The arts being first to lose their place in education is a tale as old as time, happening at institutions across the globe.
In the past decade, the University of Newcastle itself has seen the abolition of the Bachelor of Fine Arts and outright demolition of the Drama Theatre.
Newcastle playwright Carl Caufield, himself having lectured in film and drama, has distilled his firsthand experiences into his latest script, titled Creativity, and which follows a music faculty as they see the powers-that-be cutting courses, driving staff to insanity, and unable to see the impact of the arts.
While it functions perfectly well as a comedy, with goofy wordplay and biting corporate satire, it is the subtle infusion of true historical content that makes it particularly delicious.
It's like a secret we didn't know we were allowed to talk about now spelled out in two acts and an intermission.
The play asks whether classical music has a place in modern education, with innovation hubs, robo-teachers, and cash-gauging enrolment off-chains serving the vision of the university more than the work of Scarlatti and Mozart.
Dr. Richard Fenchurch (Michael Byrne) finds himself stuck between a rock and a hard place when he's appointed acting head of music, having to rein in his acerbic colleague Dr. Lucy Golding (Louise Chapman), who can't restrain herself from cussing out all who work in the chancellery.
Byrne and particularly Chapman do well to portray airy types with an artistic background, struggling to reconcile the cold stoicism of bureaucracy with their need to express.
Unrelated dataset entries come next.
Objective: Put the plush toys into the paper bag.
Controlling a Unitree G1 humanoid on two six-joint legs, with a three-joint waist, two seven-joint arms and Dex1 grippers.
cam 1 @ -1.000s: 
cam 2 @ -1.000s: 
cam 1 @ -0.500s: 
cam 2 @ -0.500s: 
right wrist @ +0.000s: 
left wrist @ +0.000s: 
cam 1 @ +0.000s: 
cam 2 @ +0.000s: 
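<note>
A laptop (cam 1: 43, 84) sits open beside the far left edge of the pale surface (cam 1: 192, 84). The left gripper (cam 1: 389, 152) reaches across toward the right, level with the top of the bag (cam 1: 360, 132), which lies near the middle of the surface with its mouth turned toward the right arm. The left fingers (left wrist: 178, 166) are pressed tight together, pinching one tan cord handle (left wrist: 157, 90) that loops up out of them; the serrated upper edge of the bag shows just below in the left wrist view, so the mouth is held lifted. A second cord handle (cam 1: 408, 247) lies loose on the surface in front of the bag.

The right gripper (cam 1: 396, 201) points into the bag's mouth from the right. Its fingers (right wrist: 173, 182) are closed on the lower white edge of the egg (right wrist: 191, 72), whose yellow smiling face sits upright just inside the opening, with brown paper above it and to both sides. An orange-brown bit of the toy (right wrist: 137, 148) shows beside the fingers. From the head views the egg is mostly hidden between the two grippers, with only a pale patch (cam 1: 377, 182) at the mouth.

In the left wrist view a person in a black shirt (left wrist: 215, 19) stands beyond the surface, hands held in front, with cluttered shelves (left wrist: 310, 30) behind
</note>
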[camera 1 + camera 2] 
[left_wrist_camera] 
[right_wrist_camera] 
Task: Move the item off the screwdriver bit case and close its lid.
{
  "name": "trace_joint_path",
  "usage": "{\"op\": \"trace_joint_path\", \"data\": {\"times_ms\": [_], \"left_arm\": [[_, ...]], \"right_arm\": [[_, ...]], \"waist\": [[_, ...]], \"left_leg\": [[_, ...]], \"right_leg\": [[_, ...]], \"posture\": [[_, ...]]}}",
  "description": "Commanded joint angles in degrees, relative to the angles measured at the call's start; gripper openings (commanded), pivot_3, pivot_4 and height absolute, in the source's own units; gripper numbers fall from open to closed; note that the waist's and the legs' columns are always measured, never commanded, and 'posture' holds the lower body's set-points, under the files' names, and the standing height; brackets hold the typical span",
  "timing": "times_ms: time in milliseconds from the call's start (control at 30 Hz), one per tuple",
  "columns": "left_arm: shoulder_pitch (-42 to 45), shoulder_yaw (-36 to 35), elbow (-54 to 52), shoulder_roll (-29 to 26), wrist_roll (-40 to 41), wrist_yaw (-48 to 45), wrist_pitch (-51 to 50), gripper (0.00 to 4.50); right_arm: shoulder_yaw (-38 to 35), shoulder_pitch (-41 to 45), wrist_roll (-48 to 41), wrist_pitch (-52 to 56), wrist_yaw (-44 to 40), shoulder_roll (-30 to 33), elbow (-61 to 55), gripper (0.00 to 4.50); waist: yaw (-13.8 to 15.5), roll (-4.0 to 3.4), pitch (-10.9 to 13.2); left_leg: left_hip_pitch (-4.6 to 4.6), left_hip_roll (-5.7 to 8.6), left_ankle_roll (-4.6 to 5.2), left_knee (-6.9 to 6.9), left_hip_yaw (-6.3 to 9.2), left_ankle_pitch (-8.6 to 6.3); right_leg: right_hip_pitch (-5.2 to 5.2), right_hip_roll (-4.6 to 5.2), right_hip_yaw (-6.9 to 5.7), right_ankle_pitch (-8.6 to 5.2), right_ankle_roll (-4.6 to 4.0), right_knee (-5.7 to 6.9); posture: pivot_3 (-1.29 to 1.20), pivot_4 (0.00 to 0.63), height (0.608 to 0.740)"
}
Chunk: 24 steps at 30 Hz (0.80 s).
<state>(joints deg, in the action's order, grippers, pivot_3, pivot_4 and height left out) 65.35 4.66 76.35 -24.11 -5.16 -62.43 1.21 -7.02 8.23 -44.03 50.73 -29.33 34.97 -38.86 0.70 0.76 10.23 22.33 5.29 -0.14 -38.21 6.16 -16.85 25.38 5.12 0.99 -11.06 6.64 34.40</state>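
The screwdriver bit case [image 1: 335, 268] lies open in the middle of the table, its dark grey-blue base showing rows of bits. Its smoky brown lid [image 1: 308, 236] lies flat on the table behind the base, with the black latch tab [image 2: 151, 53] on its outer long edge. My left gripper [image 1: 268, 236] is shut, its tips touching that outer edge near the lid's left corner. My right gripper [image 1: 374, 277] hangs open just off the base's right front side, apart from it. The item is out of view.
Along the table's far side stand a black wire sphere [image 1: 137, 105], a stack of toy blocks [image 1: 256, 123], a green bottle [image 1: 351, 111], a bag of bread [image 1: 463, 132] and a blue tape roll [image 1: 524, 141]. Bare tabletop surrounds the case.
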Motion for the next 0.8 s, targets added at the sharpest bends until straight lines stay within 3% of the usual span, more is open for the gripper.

It is Melinda Smith, however, who is armed with the best material.
She plays Sally Swaines, a pandering marketing consultant looking to speak fluent TikTok and appeal to the youth, as well as the new Vice-Chancellor's personal assistant, whose robotic mannerisms are a cheeky stab at Alex Zelinsky himself.
Smith's moments set the entire production ablaze, as she handles a silly diorama for the Mozart Hub, an innovation utopia, and later pitches the university's "NOW!" campaign with a high-octane slideshow in the second act.
The campaign seeks to promote collaboration in the digital age and to reject stuffy traditionalist practices like classical repertoire.
Much like the staff, the audience is unamused with this tack, and a scene with Chapman's mother Janet (Nola Wallace), who has dementia, being soothed by music regularly reminds us of whose side we're on, and unwaveringly so.
Still, some valid points are raised - yes, opera lacks audiences these days; yes, music isn't a direct qualification for the workplace; yes, there is a bottom line to preserve.
Creativity deals primarily with the danger of erasing history and context, meaning not only the impact of old masters on modern expression, but also the careless dismissal of tireless staff looking to inspire a new generation.
Former vice-chancellor Nicholas Saunders famously cut over 400 staff, a fifth of the University of Newcastle's employees, in his seven-year tenure.
When the good fight becomes too much, do we choose to follow our dreams or submit to reality?